Task prompt — Copy out each line from the start of the material below until the line with "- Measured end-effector", that line included.
★ ★ ★ ★ ★ ★ ★
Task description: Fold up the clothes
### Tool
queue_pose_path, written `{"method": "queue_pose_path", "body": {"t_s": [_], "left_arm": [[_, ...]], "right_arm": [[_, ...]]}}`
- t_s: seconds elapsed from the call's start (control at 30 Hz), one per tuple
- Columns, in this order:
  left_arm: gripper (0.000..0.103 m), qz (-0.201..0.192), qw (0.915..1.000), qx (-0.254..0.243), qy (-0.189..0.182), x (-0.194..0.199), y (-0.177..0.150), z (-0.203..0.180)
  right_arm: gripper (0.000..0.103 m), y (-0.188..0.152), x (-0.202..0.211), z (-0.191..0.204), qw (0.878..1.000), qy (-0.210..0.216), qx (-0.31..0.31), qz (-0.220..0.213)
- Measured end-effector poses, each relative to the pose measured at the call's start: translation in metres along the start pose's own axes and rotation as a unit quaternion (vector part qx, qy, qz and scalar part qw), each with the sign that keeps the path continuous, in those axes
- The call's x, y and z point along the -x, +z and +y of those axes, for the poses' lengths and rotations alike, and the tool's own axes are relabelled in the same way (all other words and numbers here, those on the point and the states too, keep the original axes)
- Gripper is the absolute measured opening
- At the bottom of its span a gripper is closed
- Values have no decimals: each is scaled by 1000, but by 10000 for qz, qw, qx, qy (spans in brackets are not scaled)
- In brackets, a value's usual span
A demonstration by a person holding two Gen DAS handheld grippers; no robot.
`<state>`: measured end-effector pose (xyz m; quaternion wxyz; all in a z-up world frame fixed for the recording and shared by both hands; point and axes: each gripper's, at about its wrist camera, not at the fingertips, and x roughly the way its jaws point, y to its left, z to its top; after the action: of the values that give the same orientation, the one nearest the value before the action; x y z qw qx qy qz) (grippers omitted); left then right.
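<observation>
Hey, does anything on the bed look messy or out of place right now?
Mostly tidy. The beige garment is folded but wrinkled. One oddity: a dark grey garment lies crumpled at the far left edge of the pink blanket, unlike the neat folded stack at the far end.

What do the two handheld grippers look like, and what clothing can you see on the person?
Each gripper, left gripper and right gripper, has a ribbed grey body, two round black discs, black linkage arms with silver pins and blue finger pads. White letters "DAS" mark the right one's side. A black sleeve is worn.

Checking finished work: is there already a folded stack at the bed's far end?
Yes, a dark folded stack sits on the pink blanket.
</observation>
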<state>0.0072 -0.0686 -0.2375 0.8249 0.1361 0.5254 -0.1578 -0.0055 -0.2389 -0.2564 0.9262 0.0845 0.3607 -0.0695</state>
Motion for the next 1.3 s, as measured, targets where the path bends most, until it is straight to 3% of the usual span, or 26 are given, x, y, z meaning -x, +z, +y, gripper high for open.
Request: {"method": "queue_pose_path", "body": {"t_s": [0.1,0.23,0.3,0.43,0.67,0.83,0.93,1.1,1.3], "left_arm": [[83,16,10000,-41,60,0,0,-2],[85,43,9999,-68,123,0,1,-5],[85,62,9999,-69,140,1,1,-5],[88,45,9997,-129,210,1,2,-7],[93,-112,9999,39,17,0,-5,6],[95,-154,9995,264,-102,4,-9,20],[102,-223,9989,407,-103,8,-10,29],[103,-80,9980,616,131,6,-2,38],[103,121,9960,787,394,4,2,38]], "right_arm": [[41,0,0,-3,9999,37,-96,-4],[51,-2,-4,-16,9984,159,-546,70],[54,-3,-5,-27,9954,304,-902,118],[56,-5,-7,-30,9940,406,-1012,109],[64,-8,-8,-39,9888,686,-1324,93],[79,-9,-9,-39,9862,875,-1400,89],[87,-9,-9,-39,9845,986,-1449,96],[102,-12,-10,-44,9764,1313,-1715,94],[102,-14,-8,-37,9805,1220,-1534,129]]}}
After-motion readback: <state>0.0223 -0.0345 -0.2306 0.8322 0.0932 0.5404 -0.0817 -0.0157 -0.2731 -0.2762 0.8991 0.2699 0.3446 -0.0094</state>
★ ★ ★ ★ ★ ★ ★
Exercise solution —
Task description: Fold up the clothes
### Tool
queue_pose_path, written `{"method": "queue_pose_path", "body": {"t_s": [_], "left_arm": [[_, ...]], "right_arm": [[_, ...]]}}`
- t_s: seconds elapsed from the call's start (control at 30 Hz), one per tuple
- Columns, in this order:
  left_arm: gripper (0.000..0.103 m), qz (-0.201..0.192), qw (0.915..1.000), qx (-0.254..0.243), qy (-0.189..0.182), x (-0.194..0.199), y (-0.177..0.150), z (-0.203..0.180)
  right_arm: gripper (0.000..0.103 m), y (-0.188..0.152), x (-0.202..0.211), z (-0.191..0.204), qw (0.878..1.000), qy (-0.210..0.216), qx (-0.31..0.31), qz (-0.220..0.213)
- Measured end-effector poses, each relative to the pose measured at the call's start: translation in metres along the start pose's own axes and rotation as a unit quaternion (vector part qx, qy, qz and scalar part qw), each with the sign that keeps the path continuous, in those axes

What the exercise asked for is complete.